Using this strategy, the dungeoneer can level up and equip before the boss gets him/her.

Geek Generation out.

Guild of Dungeoneering: Understanding More

Hello everybody, Geek Generation here.

I put in a couple more hours into Guild of Dungeoneering. I’ve decided that suiciding dungeoneers to grind for glory (currency, it’s not gold) is totally not worth the time. Suiciding dungeoneers is definitely not the best way to collect glory in the game.

Completing the first chapter gives a reward of over a thousand glory. So it’s best not to suicide grind for those 500g rooms, unless you’re like only a 100g short or something.

During combat, after making a choice, the other cards get turned over and has some animation. For a long while, i thought that the cards that i didn’t choose get reshuffled into the deck. It took me quite awhile to realize that the animations were extraneous; the cards that weren’t chosen stay until the next round.

This opens up alot more strategies when previously i was struggling so hard to win. Being able to plan for the next turn scored me alot more wins.

WarriorsSpirit

I found that the best strategy is to capitalize on Warrior’s Spirit and make the first encounter a level 2 monster instead of a level 1 monster. Warrior’s Spirit help alot in killing the higher level monster even when the dungeoneer is naked. Killing a level 2 monster rewards you with level 2 equip, which helps alot when time is against the dungeoneer.
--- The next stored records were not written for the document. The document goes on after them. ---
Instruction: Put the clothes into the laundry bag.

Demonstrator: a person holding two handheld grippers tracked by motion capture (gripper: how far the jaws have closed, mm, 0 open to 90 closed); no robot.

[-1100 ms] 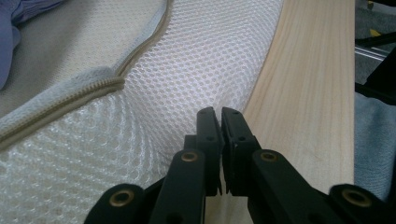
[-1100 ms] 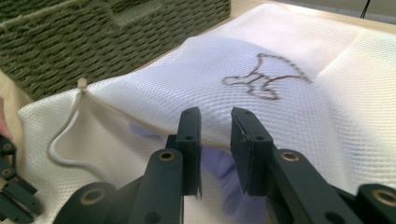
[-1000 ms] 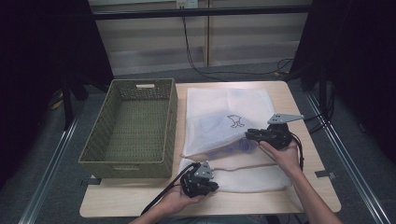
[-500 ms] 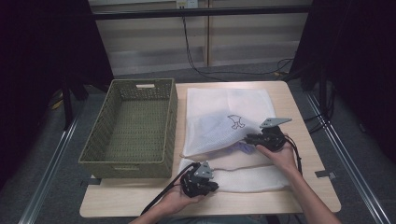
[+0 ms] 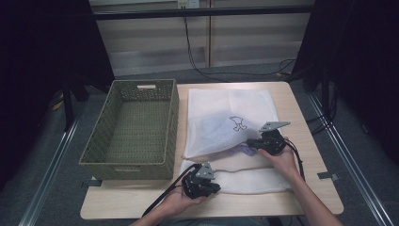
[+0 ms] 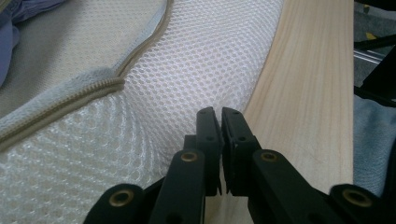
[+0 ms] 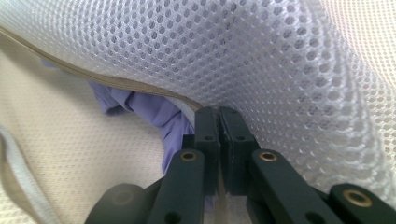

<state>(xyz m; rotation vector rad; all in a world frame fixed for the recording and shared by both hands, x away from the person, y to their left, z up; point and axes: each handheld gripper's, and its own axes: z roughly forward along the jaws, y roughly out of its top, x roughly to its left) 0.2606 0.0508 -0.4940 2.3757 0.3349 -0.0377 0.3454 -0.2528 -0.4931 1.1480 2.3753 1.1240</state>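
Beside the basket, the left gripper is pinching the mesh bag's near edge while the right gripper, having just closed, is clamping its upper zipper edge beside purple cloth; thin mesh may be slipping free.

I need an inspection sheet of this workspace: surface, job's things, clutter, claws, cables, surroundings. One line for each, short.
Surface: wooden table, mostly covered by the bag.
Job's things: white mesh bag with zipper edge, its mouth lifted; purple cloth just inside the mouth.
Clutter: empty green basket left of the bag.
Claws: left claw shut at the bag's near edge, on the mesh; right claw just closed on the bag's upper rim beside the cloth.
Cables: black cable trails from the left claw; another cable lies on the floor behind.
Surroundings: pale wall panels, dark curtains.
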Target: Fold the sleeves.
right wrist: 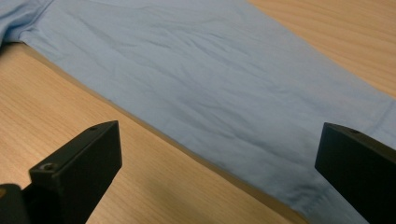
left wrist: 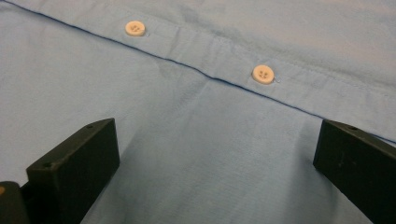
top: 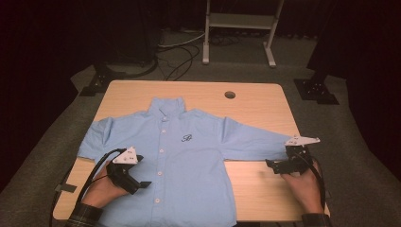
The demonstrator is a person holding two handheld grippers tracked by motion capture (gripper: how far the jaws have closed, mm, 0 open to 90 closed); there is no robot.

Tips: In timed bosses, the bosses are a little easier if you path to them to fight before the time is up.

Geek Generation out.

Guild of Dungeoneering: First Impression

Hello everybody, Geek Generation here.

I was looking through Steam curator, Total Biscuit’s list and found the review for Guild of Dungeoneering. Watched the video’s criticisms and i thought that the negative oarts of the game don’t seem like they would bother me much. Went to look at metacritc score, which seemed quite alright, except that the number of reviews wasn’t that much. But the game did seem like something that i would like.

After the first couple of hours, i felt that the biggest issue i have with the game is hardly the repetitive slow animations. It’s the inability to replay dungeons that you have completed. Which makes grinding for gold a really weird affair. Does it mean i have to keep failing dungeons to grind for gold?
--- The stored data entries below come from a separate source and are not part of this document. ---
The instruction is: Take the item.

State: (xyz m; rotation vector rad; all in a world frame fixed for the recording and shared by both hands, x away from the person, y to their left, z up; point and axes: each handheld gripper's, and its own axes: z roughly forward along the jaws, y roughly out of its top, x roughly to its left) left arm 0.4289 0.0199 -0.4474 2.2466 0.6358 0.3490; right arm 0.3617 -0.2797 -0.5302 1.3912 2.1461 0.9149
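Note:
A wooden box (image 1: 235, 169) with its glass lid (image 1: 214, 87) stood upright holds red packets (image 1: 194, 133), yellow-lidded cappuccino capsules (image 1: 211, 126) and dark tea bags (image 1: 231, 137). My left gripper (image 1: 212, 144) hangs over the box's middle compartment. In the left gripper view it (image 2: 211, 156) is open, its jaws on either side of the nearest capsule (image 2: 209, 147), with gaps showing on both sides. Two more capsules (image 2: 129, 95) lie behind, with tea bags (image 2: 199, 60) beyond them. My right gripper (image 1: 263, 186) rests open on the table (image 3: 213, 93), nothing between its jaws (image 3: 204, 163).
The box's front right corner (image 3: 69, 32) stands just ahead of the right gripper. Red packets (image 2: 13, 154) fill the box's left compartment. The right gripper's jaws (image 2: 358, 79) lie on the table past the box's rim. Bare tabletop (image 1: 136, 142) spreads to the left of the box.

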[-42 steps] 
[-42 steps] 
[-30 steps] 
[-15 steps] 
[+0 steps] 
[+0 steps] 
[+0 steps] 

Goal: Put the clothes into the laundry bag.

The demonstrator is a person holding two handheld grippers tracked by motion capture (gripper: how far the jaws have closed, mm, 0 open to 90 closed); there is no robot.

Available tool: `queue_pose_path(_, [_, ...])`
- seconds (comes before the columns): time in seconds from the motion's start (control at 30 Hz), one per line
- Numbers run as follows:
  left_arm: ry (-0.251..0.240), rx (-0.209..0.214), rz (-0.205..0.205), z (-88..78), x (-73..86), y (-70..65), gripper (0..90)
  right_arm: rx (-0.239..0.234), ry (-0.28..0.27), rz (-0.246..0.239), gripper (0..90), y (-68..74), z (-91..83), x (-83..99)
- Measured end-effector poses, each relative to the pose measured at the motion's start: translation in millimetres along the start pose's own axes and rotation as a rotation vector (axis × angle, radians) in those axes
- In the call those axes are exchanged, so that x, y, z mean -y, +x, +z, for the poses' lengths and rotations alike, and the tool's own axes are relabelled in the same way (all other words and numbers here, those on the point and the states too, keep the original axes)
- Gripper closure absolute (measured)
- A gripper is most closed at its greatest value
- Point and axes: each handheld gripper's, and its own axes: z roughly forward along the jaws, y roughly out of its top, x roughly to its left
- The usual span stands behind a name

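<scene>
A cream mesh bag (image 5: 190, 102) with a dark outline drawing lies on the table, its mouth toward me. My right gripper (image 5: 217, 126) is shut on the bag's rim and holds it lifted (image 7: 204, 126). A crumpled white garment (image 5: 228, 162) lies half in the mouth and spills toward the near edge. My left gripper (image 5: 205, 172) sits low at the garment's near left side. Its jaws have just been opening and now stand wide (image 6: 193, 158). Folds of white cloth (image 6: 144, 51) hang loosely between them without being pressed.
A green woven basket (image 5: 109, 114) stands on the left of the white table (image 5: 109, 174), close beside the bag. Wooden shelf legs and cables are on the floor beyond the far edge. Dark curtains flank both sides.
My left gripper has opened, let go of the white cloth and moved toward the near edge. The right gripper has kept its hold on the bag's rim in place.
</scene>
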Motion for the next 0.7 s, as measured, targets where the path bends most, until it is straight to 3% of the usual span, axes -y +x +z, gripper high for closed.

The game is basically a card game, somewhat like Card Hunter. Each hero have their own set of cards and acquire equipment in a dungeon to modify the card set. The heroes do not keep their levels or equipment between dungeons. This is good in a way for a Roguelike game, as there isn’t a feeling of loss when a hero dies in Guild of Dungeoneering. Heroes are automatically replaced when they die. There is no cost for failing and retrying a dungeon. In fact, as mentioned earlier, it seems to be the only way to grind for gold.
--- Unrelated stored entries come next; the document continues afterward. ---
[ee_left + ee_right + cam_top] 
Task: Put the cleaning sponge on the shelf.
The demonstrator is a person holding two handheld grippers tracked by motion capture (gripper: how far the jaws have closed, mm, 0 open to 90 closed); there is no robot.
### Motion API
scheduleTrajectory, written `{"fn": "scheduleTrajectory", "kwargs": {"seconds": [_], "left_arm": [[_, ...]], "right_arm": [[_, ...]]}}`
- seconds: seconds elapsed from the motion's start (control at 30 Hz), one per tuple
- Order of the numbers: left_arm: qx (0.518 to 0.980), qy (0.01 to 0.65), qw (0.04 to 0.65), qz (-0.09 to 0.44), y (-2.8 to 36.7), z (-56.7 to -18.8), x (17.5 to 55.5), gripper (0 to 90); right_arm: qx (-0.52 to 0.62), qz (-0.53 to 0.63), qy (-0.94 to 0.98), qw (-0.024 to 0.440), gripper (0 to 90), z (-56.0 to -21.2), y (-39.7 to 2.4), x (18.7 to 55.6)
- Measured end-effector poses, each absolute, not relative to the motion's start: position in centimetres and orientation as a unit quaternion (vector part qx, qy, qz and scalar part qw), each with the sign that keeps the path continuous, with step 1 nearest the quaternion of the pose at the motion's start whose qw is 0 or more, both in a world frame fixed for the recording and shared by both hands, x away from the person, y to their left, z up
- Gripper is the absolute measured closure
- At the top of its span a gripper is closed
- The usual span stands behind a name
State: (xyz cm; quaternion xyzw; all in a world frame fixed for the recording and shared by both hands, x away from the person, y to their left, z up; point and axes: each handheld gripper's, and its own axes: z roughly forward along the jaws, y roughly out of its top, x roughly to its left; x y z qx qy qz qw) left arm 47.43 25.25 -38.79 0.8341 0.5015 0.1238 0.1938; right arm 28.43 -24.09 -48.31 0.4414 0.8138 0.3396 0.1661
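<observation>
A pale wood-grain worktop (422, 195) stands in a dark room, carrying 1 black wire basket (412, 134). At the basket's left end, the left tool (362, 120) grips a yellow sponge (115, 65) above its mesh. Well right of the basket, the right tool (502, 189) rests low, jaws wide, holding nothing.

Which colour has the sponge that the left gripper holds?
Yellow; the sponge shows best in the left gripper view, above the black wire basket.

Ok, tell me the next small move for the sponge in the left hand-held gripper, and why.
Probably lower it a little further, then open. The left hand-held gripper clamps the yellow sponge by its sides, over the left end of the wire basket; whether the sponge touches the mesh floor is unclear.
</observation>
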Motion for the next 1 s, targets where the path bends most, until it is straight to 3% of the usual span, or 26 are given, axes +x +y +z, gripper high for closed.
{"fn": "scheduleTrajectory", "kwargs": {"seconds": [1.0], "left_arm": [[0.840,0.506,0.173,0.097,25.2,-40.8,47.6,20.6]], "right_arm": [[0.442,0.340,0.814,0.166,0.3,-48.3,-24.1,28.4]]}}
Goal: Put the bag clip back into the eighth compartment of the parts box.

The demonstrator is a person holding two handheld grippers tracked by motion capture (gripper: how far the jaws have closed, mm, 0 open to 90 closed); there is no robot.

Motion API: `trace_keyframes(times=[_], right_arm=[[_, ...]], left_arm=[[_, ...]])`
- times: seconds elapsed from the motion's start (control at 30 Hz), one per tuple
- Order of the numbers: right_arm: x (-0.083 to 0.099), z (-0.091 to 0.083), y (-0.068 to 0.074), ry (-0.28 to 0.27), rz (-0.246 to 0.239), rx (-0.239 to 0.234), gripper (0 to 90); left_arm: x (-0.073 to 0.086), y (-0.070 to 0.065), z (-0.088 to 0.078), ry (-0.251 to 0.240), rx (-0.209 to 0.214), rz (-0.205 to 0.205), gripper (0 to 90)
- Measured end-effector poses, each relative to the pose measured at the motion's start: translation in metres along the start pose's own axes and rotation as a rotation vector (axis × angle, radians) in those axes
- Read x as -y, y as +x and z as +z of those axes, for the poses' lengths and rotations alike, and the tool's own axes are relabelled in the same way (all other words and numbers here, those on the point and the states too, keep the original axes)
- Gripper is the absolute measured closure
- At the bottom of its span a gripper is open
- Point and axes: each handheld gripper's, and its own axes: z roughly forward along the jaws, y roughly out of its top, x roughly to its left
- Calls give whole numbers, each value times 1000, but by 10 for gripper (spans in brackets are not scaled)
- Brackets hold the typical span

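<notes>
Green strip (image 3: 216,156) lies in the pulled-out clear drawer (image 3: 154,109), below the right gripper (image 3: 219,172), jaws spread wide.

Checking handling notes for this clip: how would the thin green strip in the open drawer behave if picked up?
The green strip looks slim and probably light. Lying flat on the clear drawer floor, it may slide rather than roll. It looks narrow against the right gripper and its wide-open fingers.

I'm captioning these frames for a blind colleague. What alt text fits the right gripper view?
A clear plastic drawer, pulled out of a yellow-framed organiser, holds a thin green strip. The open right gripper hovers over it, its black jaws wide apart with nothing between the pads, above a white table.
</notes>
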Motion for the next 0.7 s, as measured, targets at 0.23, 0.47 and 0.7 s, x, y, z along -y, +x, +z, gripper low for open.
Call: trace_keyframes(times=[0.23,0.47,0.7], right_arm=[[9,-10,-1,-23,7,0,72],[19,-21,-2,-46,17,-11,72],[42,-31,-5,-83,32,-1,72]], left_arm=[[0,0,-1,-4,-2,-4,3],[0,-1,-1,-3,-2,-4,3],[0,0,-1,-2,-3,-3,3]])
The game doesn’t seem to have alot of information about its mechanics. It took me quite awhile to realize that the heroes do not accumulate experience. They seem to level up when they kill an equal level monster.

I completed the first dungeon, “Rats? How Original” and got stucked in “Firelord” for a long time as i kept getting destroyed by Embro. In the end, i switched to another dungeon, “Gobliiins”.

The way i won Gobliiins was to play Bruiser, level it up to level 4 and kept killing level 3 monsters to collect level 3 equipment. The idea is to have lots of physical (red) block and a couple strong attack cards, or something that can boost your next attack while blocking.

Despite the seeming difficulty in earning gold, i did find myself quite liking the game. As with all card games, there’s the element of RNG (randomness), but there’s also quite abit of min-max planning involved.

All in all, Guild of Dungeoneering is more puzzle-like than Roguelike. If you like to give try out a roguelike without the genre being too daunting, Guild of Dungeoneering is definitely worth exploring.

So much for now, Geek Generation out.